▸ YOUR OBJECTIVE
Going down the data below, set down exactly the line with "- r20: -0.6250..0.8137" and each line after it through the line with "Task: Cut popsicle"; no other lines.
────────────────────────────────────────
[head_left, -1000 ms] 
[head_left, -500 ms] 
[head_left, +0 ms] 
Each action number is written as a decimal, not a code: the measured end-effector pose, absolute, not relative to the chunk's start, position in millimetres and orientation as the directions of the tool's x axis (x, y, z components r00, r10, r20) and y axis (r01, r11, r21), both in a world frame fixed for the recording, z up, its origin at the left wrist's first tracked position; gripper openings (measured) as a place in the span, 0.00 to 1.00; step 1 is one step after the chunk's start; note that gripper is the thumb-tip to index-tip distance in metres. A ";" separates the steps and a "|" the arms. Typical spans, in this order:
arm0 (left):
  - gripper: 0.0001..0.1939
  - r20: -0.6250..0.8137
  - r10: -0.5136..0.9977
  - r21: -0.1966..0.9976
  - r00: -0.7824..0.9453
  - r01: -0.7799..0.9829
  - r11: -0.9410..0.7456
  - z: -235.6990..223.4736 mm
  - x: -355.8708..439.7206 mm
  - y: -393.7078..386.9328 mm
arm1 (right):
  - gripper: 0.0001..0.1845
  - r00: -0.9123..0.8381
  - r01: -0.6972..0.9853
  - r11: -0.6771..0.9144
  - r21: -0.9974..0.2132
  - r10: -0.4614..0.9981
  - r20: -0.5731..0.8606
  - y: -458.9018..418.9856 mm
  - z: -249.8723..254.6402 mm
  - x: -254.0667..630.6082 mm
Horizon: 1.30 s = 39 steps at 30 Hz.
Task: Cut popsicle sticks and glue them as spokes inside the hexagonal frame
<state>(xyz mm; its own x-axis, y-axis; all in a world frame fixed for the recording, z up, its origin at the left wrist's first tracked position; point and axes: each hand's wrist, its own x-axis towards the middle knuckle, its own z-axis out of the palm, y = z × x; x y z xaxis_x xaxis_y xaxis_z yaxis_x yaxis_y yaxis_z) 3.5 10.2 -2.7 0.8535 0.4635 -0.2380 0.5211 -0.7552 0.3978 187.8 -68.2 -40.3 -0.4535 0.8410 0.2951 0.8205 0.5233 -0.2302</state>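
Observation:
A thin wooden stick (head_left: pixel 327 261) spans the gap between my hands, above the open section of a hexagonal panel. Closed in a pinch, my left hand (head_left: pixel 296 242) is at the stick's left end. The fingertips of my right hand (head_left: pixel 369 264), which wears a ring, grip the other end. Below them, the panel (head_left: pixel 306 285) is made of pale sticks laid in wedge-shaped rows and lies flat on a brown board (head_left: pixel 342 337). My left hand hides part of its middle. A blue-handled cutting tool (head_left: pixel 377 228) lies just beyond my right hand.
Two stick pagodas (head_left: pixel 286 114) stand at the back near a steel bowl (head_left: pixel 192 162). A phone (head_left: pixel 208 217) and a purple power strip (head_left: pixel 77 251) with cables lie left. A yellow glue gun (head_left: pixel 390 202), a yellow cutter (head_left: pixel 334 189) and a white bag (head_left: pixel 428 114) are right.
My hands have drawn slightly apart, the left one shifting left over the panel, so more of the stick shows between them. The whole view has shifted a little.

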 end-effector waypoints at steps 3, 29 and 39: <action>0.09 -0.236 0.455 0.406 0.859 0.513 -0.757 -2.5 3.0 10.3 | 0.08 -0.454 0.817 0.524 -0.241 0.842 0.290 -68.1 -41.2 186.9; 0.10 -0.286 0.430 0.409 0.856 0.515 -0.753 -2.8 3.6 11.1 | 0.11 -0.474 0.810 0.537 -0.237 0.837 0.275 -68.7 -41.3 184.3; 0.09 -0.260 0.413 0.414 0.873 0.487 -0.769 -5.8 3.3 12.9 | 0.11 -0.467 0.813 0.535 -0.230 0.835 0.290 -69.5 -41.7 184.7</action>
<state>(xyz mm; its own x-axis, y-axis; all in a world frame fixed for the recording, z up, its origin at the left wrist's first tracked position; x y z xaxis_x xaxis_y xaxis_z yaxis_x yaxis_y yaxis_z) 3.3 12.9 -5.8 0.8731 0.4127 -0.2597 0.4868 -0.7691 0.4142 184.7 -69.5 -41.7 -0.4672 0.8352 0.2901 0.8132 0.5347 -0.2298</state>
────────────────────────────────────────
▸ TASK ANSWER
  - r20: -0.6250..0.8137
  - r10: -0.5136..0.9977
  - r21: -0.1966..0.9976
  - r00: -0.7824..0.9453
  - r01: -0.7799..0.9829
  - r11: -0.9410..0.7456
  - z: -235.6990..223.4736 mm
  - x: -355.8708..439.7206 mm
  - y: -393.7078..386.9328 mm
arm1 (right):
  - gripper: 0.0001..0.1845
  - r00: -0.9123..0.8381
  - r01: -0.6972..0.9853
  - r11: -0.6771..0.9144
  - r21: -0.9974..0.2132
  - r10: -0.4614..0.9981
  - r20: -0.5731..0.8606
  - y: -458.9018..418.9856 mm
  - z: -249.8723..254.6402 mm
  - x: -254.0667..630.6082 mm
Horizon: 1.30 s = 39 steps at 30 Hz.
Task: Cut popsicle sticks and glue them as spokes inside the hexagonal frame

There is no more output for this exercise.